Christian Conversion and Pagan Initiation

Christian Conversion and Pagan Initiation January 28, 2011

Sometimes when you get on a roll the inspiration just keeps coming.

Here’s another interesting piece, this time by Briallen Hopper at Huffington Post Religion. It’s titled “Amazing Grace: How Conversion Really Works.” It’s fairly short – go read it now, but as you do, substitute “initiation” every time Hopper says “conversion.”

Did it occur to you that a conversion experience is a Type 3 initiation – “a method for transferring spiritual knowledge and power”? Or at least that’s what I was led to believe growing up in a small Baptist church.

I was eight years old when I had my own conversion experience. I still believed what my parents and the church taught me. I didn’t have enough life experience to realize that there were other opinions on religious matters and I hadn’t started contemplating the implications of exclusive, orthodox Christian doctrines – contemplations that would make me a universalist long before I set foot in a UU church. My father and the preacher told me I “needed to get saved” and I believed them. I walked down the aisle, knelt at the altar and asked Jesus to forgive my sins.

It was a rather emotional experience, but there was no flash of light, no feeling of being “strangely warmed,” nothing that matched the Damascus Road experience that was preached over and over again. And after the initial excitement wore off, I didn’t feel any different.

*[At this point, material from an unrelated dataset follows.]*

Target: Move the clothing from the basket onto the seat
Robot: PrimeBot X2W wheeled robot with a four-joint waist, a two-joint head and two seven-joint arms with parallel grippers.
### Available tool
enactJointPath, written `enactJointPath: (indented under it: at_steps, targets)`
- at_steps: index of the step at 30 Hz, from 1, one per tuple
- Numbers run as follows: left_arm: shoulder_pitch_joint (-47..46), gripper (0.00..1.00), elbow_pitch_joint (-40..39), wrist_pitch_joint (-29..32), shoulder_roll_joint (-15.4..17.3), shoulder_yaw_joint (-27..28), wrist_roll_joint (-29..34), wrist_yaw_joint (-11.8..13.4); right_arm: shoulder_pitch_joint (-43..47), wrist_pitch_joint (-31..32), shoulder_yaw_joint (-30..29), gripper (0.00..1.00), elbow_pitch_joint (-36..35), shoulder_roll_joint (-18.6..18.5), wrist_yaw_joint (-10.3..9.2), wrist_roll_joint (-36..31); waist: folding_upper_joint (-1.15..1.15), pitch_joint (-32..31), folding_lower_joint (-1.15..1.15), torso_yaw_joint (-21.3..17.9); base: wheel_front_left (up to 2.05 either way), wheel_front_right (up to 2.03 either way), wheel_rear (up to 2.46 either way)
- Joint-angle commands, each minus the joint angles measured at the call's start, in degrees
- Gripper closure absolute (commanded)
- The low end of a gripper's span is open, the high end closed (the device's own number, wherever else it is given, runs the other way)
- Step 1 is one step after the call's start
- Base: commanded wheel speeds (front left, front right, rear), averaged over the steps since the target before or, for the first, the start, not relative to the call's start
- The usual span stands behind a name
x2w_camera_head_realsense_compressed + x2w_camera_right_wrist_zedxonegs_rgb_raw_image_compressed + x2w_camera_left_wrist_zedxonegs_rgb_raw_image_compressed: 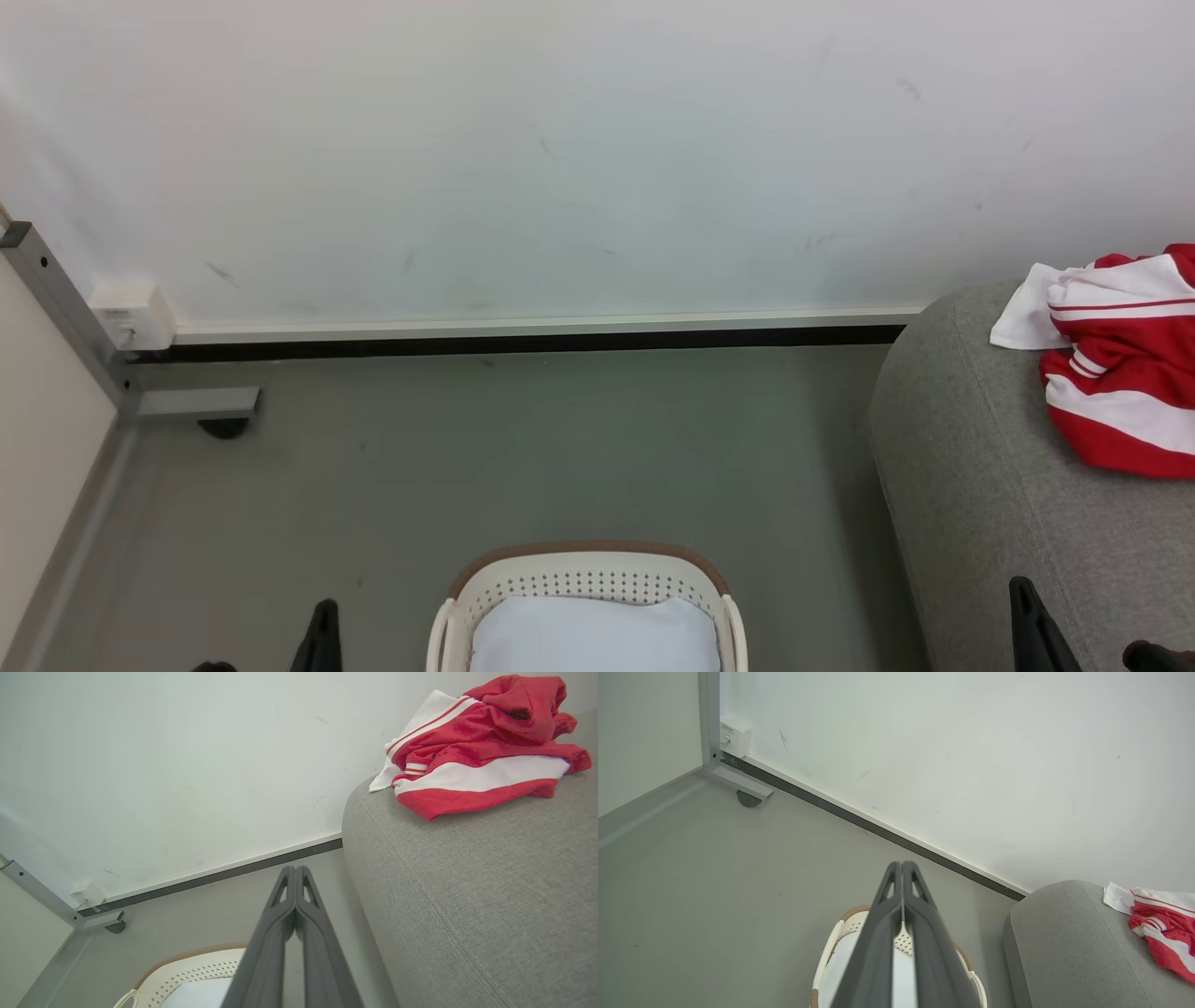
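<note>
Desk: Where is the clothing [1120, 364] right now?
Me: I see it lying crumpled on top of the seat [971, 504], at the far right, towards the wall [560, 140].
Desk: And the basket [583, 581]?
Me: It stands on the floor [560, 448] near me, left of the seat, with a pale cloth pad [597, 635] inside.
Desk: How does the garment sit relative to your right gripper [294, 873]?
Me: Well apart. From my right wrist camera the red heap is beyond the fingertips and off to their right. The fingertips themselves point at the floor beside the seat's left end.
Desk: Grip state?
Me: Both are closed tight on nothing. The right fingers are pressed together, and my left gripper [902, 867] is the same. In my head camera it sits left of the basket — far from the garment
</note>
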Motion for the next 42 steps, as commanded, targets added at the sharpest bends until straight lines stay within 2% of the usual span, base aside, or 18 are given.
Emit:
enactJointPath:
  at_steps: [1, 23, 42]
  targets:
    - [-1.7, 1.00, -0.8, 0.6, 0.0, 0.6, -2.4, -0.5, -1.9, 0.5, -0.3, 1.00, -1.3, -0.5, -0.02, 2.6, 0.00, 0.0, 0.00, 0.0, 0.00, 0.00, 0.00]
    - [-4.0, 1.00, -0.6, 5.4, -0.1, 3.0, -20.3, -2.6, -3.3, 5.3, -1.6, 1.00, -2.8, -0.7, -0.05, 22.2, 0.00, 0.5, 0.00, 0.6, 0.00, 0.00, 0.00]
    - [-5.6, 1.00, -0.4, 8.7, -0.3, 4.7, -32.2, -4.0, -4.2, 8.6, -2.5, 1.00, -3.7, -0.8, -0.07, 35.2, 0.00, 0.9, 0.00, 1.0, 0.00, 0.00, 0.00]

I was led to believe I should have had an ecstatic religious experience, though no one in that church would have described it in those terms. I didn’t. That disconnection caused me great distress while I was trying to be a Christian, and although it isn’t the reason I left, it certainly pushed me in that direction.

Back to Briallen Hopper’s essay.

The problem with the conversion narrative is that most people have lives that don’t fit the classic before-and-after plot. When we insist on the standard story, we fail to appreciate the varieties of religious experience. In focusing on sudden change, we can forget that most transitions happen slowly over time.

This is as true for Pagans as it is for Christians. Initiation can be a wonderful experience, but even if you prepare diligently there’s no guarantee it will be electric. That’s one of the main reasons I’ve always been skeptical of Type 3 initiations – maybe that power will get transferred and maybe it won’t. In my experience, power is almost always gained “slowly over time.” Do all the work before the initiation and the ceremony simply confirms what you’ve already achieved. Do the initiation up front and your commitment may be strengthened, but you still have to do the work.

Perhaps the reason I didn’t have an ecstatic religious experience at age 8 was that I wasn’t supposed to – if I had, I might never have questioned the concept that some are saved and some are damned and would never have found this path of Druidry, Paganism and Unitarian Universalism. A Calvinist would probably say that means I was predestined for damnation… which would be yet another reason I could never be a Calvinist.

In any case, this is one of the reasons I emphasize setting appropriate expectations for initiations. It may be a mind-blowing all-at-once experience, but more likely it will be one small step on a spiritual journey that takes a lifetime.